Content starts
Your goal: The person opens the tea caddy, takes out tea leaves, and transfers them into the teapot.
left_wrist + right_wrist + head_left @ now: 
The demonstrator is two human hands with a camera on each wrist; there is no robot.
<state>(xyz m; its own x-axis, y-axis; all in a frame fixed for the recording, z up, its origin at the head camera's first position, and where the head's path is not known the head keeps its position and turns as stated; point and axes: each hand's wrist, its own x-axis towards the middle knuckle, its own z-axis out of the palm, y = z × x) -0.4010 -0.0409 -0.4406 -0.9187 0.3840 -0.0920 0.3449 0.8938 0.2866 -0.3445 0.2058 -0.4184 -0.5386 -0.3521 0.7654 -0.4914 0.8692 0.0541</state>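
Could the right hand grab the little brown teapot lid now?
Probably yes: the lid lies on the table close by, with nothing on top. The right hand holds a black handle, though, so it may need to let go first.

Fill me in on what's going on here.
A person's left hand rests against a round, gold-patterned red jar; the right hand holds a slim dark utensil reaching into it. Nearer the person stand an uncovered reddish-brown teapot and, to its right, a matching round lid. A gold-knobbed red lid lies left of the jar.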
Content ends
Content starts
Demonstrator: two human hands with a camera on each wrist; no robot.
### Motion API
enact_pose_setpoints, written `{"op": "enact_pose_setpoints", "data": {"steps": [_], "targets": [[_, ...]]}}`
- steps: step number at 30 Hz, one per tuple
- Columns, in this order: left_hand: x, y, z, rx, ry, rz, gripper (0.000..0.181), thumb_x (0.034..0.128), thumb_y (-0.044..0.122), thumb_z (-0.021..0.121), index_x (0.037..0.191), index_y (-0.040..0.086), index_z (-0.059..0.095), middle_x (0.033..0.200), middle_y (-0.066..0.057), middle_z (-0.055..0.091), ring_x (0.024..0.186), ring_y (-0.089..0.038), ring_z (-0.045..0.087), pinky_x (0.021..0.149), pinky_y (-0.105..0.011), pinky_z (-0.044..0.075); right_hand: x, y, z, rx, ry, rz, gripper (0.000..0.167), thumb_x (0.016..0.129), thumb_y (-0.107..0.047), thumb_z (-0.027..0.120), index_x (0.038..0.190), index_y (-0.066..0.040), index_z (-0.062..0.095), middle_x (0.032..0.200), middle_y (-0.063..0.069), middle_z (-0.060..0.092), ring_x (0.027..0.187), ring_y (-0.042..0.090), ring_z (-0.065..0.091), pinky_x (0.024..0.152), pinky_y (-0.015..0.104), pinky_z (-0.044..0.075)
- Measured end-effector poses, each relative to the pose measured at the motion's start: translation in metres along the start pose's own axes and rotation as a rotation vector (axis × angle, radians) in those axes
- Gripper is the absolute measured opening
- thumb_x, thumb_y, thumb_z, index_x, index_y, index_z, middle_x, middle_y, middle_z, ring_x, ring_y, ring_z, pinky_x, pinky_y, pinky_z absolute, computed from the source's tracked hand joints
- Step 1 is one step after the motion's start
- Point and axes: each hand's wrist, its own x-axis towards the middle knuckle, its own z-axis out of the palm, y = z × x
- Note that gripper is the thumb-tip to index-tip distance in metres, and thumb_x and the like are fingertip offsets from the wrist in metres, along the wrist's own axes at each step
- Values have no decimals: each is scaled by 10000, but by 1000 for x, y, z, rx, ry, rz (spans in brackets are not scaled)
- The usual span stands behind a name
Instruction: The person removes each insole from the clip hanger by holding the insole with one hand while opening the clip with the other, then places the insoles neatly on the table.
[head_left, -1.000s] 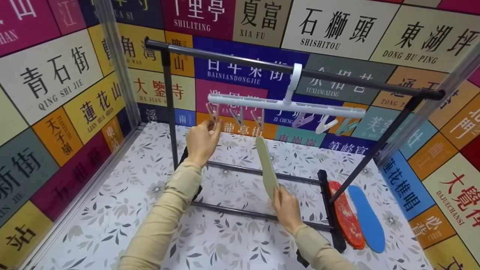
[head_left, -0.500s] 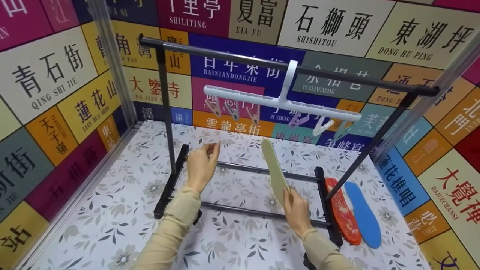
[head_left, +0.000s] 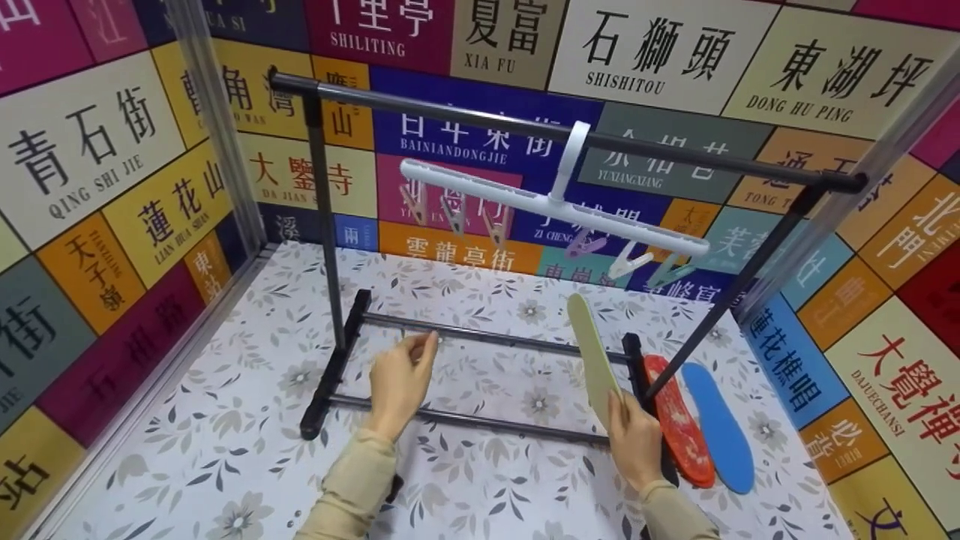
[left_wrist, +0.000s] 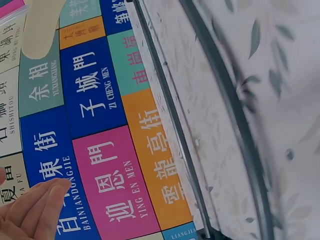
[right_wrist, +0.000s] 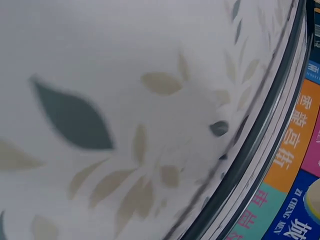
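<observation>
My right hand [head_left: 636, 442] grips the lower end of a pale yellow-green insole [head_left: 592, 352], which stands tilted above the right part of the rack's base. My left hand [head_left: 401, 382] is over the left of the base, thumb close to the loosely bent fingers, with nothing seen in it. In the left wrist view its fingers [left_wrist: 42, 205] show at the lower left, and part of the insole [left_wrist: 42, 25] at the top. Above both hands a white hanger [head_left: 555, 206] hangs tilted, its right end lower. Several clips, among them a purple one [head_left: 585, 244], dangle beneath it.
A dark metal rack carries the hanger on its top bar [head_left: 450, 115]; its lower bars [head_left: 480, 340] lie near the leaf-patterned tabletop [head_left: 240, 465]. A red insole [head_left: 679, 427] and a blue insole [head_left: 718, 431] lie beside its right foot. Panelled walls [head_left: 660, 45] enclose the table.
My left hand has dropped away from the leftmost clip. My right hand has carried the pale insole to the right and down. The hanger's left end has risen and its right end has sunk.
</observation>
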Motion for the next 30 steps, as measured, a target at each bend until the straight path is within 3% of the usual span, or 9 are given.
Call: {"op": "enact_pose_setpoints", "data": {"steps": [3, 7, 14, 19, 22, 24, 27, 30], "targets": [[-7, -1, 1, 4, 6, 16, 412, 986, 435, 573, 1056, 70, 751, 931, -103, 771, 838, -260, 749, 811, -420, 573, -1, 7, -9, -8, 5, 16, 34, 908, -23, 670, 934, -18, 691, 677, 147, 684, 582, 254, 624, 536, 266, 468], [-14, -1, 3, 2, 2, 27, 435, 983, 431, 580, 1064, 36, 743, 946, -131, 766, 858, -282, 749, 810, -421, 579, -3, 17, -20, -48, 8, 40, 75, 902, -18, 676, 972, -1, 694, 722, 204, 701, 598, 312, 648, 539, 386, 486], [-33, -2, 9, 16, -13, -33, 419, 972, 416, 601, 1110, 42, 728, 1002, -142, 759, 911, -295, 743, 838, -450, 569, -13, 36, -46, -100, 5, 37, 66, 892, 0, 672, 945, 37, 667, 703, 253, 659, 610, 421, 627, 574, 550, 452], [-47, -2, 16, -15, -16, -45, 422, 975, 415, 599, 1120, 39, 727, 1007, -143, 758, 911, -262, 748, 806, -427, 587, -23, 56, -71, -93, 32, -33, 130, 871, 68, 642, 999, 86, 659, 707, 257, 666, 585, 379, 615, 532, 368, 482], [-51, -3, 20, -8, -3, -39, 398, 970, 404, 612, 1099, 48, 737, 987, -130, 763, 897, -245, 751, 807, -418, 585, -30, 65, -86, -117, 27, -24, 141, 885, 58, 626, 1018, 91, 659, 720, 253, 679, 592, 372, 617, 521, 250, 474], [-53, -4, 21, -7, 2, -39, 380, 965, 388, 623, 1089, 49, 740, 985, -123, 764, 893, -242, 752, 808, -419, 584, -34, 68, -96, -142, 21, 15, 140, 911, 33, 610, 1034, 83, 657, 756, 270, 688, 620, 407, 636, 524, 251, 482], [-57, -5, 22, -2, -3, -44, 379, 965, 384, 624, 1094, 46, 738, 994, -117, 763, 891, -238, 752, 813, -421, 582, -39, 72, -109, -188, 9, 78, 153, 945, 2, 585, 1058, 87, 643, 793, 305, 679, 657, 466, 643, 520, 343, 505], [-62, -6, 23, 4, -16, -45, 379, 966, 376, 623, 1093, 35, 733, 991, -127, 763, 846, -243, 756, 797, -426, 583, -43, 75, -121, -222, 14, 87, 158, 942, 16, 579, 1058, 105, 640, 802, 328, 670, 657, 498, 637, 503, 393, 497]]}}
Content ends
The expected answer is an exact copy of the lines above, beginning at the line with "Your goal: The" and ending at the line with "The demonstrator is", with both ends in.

= FINISHED TASK =
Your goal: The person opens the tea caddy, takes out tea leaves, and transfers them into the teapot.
left_wrist + right_wrist + head_left @ now: 
The demonstrator is two human hands with a camera on each wrist; there is no robot.

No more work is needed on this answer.